Manual Ucp2 Chiller Trane Cvhe
This includes both 50 and 60. CVHE, CVHF and CVHG centrifugal chillers equipped with the. Tracer CH530 Chiller Controller system. You can Read Manual Ucp2 Chiller Trane Cvhe or Read Online Manual Ucp2. Easily download Manual Ucp2 Chiller Trane Cvhe to read on the plane or the.
27 CVHE-SVU01E-EN Unit Control Panel (UCP) Tracer CH530 Chiller Controller Revolutionary control of the chiller, chilled water system, and your entire building with unprecedented accuracy, reliability, efficiency, and support for maintenance using the chiller’s PC-based service tool. Chiller reliability is all about producing chilled water and keeping it flowing, even when facing conditions that ordinarily would shut down the chiller — conditions that often happen when you need cooling the most. Tracer CH530’s Main Processor, DynaView ™, is fast and keeps the chiller online whenever possible. Smart sensors collect three rounds of data per second, 55 times the data collection speed of its predecessor. Each device (a sensor) has its own microprocessor that simultaneously converts and accurately calibrates its own readings from analog to digital. Because all devices are communicating digitally with the DynaView ™ main processor, there is no need for the main processor to convert each analog signal one at a time.
This distributed logic allows the main processor to focus on responding to changing conditions — in the load, the machine, its ancillary equipment, or its power supply. Tracer CH530 constantly receives information about key data parameters, temperatures and current. Every five seconds then a multiple objective algorithm compares each parameter to its programmed limit. The chiller’s Adaptive Control ™ capabilities maintain overall system performance by keeping its peak efficiency. Whenever the controller senses a situation that might trigger a protective shutdown, it focuses on bringing the critical parameter back into control. When the parameter is no longer critical, the controller switches its objective back to controlling the chilled water temperature, or to another more critical parameter should it exist.

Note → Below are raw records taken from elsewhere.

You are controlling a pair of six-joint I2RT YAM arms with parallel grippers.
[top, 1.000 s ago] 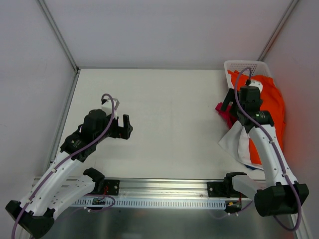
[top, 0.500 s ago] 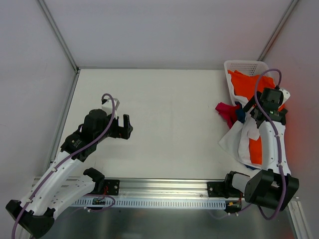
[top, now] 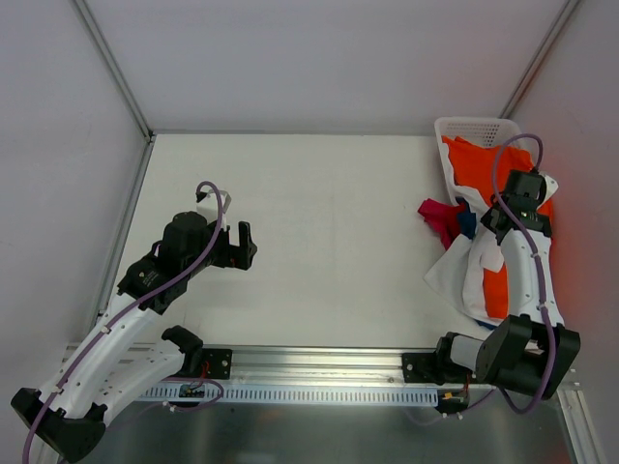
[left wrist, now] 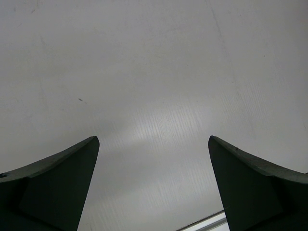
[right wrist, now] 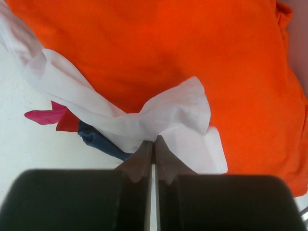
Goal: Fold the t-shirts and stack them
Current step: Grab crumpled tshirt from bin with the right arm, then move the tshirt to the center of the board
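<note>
White t-shirt (right wrist: 168,115): crumpled, lying across the orange t-shirt (right wrist: 159,43) at the right edge of the table (top: 319,193). One bunched fold is gathered at the right gripper (right wrist: 153,144), whose fingers are pressed together, apparently on that fold.
Navy t-shirt (right wrist: 98,139): a scrap showing beneath the white.
Magenta t-shirt (right wrist: 41,116): just beside the navy.
Basket (top: 474,124): behind the heap, orange cloth inside.
Left gripper (left wrist: 153,139): fingers wide apart above bare table, well apart from the shirts.

The right gripper (top: 497,228) was down on the white t-shirt (top: 451,274), which lay over the orange t-shirt (top: 474,174) spilling from the white basket (top: 466,123).
</note>
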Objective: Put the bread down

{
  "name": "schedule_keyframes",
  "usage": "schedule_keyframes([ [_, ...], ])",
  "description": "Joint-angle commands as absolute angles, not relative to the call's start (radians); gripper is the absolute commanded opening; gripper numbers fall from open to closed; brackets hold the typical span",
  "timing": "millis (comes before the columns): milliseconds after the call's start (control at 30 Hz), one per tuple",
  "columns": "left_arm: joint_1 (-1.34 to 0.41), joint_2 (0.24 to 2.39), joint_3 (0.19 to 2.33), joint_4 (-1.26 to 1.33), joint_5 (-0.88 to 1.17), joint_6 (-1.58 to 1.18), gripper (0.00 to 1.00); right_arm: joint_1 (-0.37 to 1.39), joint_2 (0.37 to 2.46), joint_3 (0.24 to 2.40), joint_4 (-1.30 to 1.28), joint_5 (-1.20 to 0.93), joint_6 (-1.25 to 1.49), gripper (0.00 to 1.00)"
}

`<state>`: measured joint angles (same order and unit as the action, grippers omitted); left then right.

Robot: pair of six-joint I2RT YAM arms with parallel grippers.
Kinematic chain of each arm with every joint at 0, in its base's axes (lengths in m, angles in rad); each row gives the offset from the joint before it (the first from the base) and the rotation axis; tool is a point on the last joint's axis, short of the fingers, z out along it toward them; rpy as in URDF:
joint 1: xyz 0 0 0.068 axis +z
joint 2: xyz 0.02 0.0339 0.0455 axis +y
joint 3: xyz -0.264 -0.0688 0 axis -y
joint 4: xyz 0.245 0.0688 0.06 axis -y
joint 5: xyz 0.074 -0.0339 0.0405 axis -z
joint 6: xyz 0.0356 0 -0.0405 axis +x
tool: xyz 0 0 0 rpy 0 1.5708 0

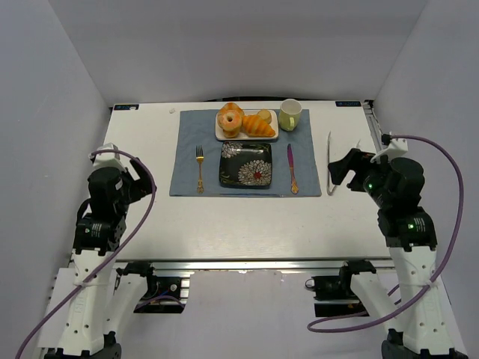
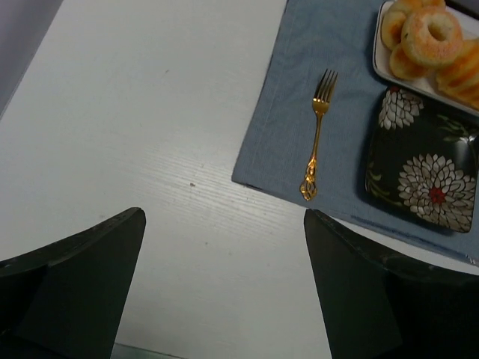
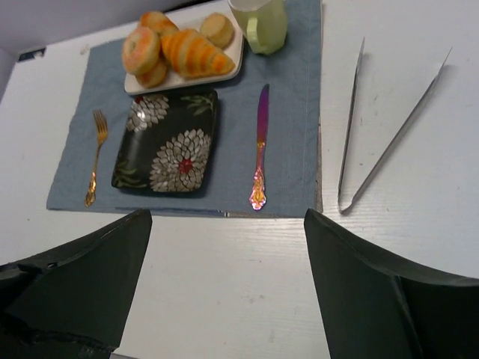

Variable water flow through the evaporator Chilled-water systems that vary water flow through chiller evaporators have caught the attention of engineers, contractors, building owners, and operators. Varying the water flow reduces the energy consumed by pumps, while requiring no extra energy for the chiller. This strategy can be a significant source of energy savings, depending on the application. With its faster and more intelligent response to changing conditions, Tracer CH530 reliably accommodates variable evaporator water flow and its effect on the chilled water temperature.
These improvements keep chilled water flowing at a temperature closer to its setpoint. User-defined language support DynaView ™ is capable of displaying English text or one of the two alternate languages that are stored in DynaView ™ at one time. Switching languages is simply accomplished from a settings menu.
Similarly, TechView ™ accommodates a primary and a secondary language from the same list of available languages.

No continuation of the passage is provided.